Che si apparta in un parcheggio completamente aperto, a mezzogiorno? E lui come lo sa? Qualcuno poi mi spiega che sono tutti vigili, o poliziotti, in borghese: poliziotti del quartiere, che hanno sentito per radio che stava succedendo qualcosa.
Ce ne andiamo. Se ne va anche quello con il telefonino.
Con una delle famiglie andiamo in un altro comune dell’hinterland, in una zona più di campagna, vicino ad una cascina diroccata. Erano stati qui mesi fa, mi spiegano. Entro in una stradina sterrata, non c’è nessuno. Hanno messo una specie di spartitraffico di traverso sulla stradina, così non si può entrare con la macchina, o con le roulotte. Arriva un tale, si salutano. Penso che sia un rom di quelli che stanno qui. Non è così: è un passante. Pensionato con cane, che va camminare per la campagna? Spacciatore anzianotto di periferia? Chissà, forse tutt’e due le cose insieme.

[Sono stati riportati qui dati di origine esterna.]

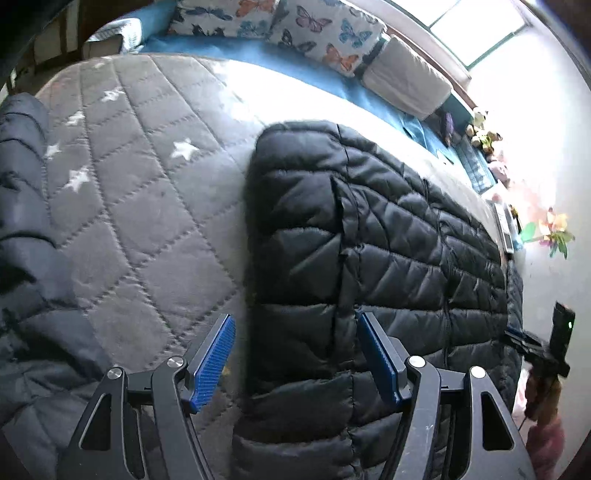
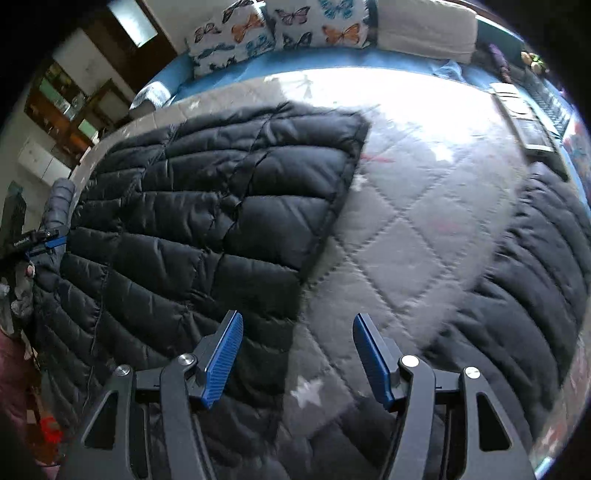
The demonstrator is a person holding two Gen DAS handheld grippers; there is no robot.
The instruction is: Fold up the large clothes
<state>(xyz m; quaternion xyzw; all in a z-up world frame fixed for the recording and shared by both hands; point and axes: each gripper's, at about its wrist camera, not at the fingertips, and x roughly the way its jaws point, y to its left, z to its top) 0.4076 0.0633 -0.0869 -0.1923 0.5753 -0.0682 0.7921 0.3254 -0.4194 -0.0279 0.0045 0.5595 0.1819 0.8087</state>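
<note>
A black quilted puffer jacket (image 1: 369, 258) lies flat on a grey quilted bedspread with white stars (image 1: 147, 184). My left gripper (image 1: 295, 358) is open and empty, its blue pads straddling the jacket's left edge near the front. In the right wrist view the same jacket (image 2: 207, 221) lies to the left, and my right gripper (image 2: 297, 354) is open and empty above the jacket's right edge and the bedspread (image 2: 399, 240). The other gripper shows at the far side in each view (image 1: 532, 347), (image 2: 40, 240).
A second dark quilted garment lies bunched at the left in the left wrist view (image 1: 26, 258) and at the right in the right wrist view (image 2: 528, 266). Butterfly-print pillows (image 1: 321, 33) and a white cushion (image 1: 406, 77) line the head of the bed. Books (image 2: 524, 122) lie near the far edge.
</note>
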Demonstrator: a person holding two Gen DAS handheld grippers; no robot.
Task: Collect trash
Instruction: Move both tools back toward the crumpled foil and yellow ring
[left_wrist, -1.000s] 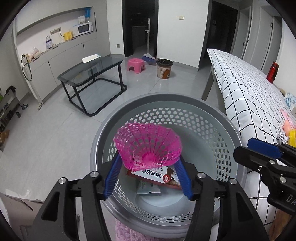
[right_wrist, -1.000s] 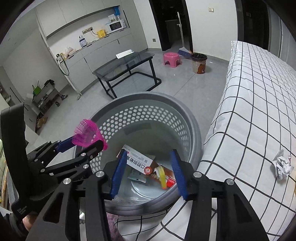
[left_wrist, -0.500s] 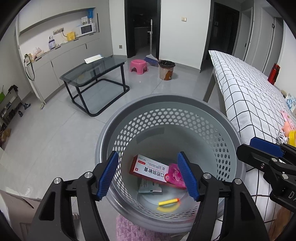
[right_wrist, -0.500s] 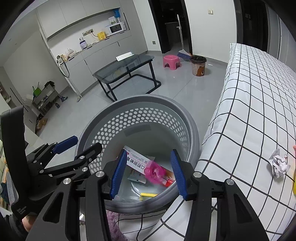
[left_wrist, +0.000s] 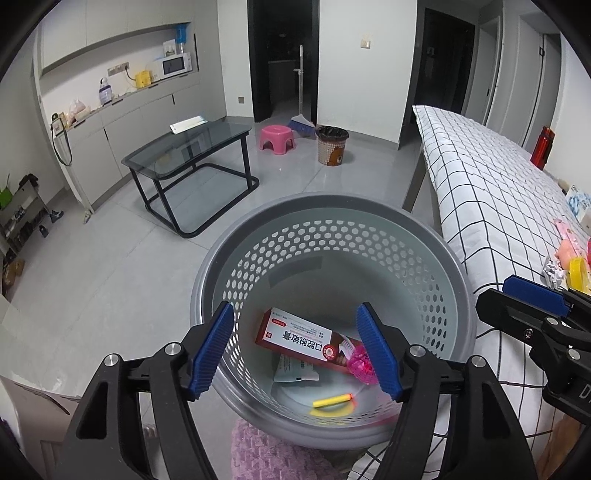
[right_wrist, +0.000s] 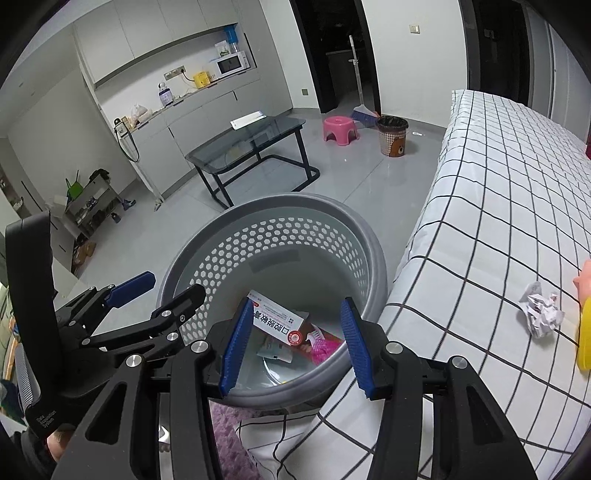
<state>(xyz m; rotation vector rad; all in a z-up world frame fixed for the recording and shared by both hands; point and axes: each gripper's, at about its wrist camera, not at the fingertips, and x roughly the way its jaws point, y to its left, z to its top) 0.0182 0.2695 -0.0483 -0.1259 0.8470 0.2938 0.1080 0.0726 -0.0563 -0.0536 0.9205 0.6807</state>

<Ci sono zingari?> <Tranquillo, due o tre famiglie> <Ma sei sicuro?> <Li conosco, sono tutti miei amici>.
Il mio passeggero mi aveva spiegato, in macchina: da soli non vogliamo stare, è troppo pericoloso. Ma non vogliamo stare con i marocchini …
Il mio primo sgombero è finito. I miei amici che ho portato nella loro nuova residenza sanno che per loro non sarà l’ultimo.